Could you retype exactly the lines below between the one holding "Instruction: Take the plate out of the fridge" and the one holding "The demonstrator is", inclusive, leaving out any pictures?

***

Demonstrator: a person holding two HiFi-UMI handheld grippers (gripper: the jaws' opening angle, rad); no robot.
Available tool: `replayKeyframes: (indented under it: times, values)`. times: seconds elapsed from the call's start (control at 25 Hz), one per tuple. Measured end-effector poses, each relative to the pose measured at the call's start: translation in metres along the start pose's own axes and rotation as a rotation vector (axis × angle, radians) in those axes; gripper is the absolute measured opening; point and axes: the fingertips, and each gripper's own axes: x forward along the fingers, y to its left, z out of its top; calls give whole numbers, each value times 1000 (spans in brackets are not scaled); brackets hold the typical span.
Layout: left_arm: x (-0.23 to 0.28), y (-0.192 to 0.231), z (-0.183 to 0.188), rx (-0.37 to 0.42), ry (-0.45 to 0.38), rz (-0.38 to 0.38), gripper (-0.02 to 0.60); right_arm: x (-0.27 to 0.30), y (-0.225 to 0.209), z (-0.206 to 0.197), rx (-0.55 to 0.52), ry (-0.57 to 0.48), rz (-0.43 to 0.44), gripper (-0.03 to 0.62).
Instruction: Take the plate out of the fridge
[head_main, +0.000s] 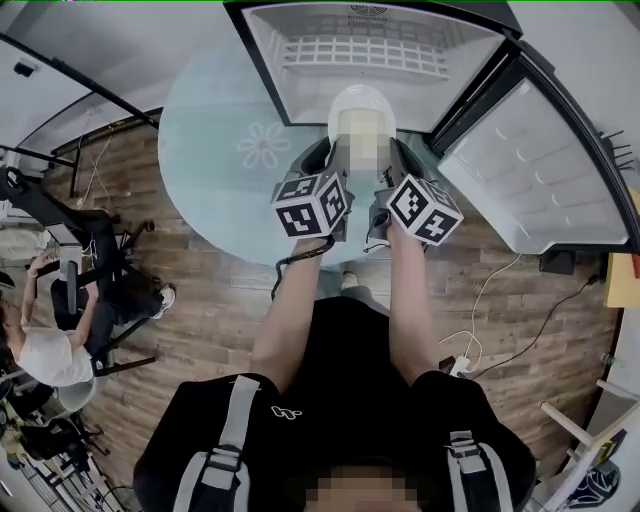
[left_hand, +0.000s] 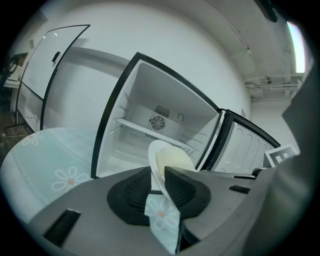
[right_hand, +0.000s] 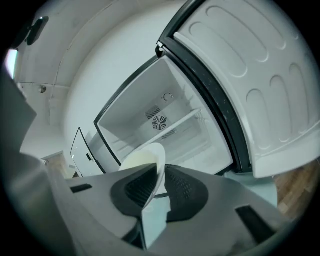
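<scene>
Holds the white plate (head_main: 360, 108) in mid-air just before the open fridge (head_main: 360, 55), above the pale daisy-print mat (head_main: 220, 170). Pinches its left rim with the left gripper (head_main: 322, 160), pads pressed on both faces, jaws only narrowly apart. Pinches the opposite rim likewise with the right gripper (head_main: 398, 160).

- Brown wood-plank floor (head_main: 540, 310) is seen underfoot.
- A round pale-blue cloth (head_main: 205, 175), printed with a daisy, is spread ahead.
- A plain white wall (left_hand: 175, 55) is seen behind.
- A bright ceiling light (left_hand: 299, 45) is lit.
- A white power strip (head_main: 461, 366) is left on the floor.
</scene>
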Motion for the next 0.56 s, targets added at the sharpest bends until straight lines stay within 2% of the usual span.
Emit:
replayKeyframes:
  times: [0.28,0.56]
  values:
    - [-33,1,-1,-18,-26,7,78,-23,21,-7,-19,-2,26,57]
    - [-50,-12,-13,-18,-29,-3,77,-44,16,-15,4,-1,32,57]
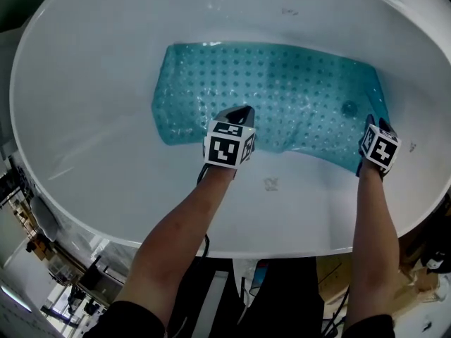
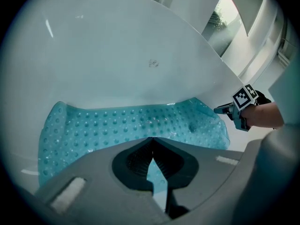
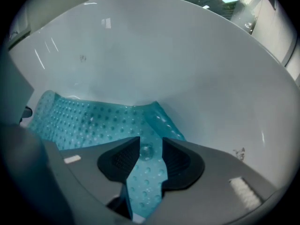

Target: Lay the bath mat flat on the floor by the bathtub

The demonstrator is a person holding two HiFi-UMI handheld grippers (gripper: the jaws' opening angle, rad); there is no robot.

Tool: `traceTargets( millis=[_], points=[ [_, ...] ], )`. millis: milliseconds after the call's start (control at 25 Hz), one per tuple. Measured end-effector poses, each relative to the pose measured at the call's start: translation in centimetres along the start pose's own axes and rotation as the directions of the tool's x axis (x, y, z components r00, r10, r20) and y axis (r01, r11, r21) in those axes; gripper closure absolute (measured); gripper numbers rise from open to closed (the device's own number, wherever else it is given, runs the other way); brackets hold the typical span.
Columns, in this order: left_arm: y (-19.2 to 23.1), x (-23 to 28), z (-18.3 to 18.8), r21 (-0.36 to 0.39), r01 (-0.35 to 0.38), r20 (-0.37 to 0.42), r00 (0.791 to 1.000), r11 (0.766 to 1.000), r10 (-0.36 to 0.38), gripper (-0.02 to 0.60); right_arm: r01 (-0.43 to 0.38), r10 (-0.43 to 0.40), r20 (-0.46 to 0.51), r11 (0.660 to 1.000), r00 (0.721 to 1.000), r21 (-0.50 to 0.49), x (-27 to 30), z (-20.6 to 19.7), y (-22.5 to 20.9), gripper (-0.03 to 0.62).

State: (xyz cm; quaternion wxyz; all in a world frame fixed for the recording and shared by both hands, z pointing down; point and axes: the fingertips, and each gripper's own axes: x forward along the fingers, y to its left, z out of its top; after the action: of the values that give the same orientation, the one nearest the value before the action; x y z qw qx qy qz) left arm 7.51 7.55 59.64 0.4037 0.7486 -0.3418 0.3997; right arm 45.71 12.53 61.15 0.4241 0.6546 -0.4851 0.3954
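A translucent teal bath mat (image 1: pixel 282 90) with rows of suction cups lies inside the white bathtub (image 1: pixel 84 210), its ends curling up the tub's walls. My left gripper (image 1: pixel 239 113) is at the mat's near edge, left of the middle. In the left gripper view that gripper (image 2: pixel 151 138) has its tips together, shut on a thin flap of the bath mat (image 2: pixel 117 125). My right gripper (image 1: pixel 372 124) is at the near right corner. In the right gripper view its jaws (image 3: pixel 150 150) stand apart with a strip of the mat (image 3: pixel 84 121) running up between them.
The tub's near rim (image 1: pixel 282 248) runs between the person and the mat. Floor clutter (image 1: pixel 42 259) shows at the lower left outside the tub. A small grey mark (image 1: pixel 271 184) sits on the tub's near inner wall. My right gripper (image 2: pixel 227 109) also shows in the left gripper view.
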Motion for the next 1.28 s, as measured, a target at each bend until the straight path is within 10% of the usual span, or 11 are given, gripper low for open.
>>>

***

### RESPONSE AREA:
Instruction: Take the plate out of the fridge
[head_main, +0.000s] 
[left_hand, +0.000s] 
[right_hand, +0.000s] 
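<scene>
Holds the white plate (head_main: 360, 108) in mid-air just before the open fridge (head_main: 360, 55), above the pale daisy-print mat (head_main: 220, 170). Pinches its left rim with the left gripper (head_main: 322, 160), pads pressed on both faces, jaws only narrowly apart. Pinches the opposite rim likewise with the right gripper (head_main: 398, 160).

- Brown wood-plank floor (head_main: 540, 310) is seen underfoot.
- A round pale-blue cloth (head_main: 205, 175), printed with a daisy, is spread ahead.
- A plain white wall (left_hand: 175, 55) is seen behind.
- A bright ceiling light (left_hand: 299, 45) is lit.
- A white power strip (head_main: 461, 366) is left on the floor.
</scene>
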Motion for the next 0.56 s, targets added at the sharpest bends until straight lines stay within 2% of the usual span.
Emit:
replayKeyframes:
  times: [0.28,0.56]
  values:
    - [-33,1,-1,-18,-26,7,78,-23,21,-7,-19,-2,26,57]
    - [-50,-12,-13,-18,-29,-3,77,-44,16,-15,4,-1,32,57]

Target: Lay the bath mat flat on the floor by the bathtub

The demonstrator is a person holding two HiFi-UMI handheld grippers (gripper: the jaws' opening angle, rad); there is no robot.

This completes the response.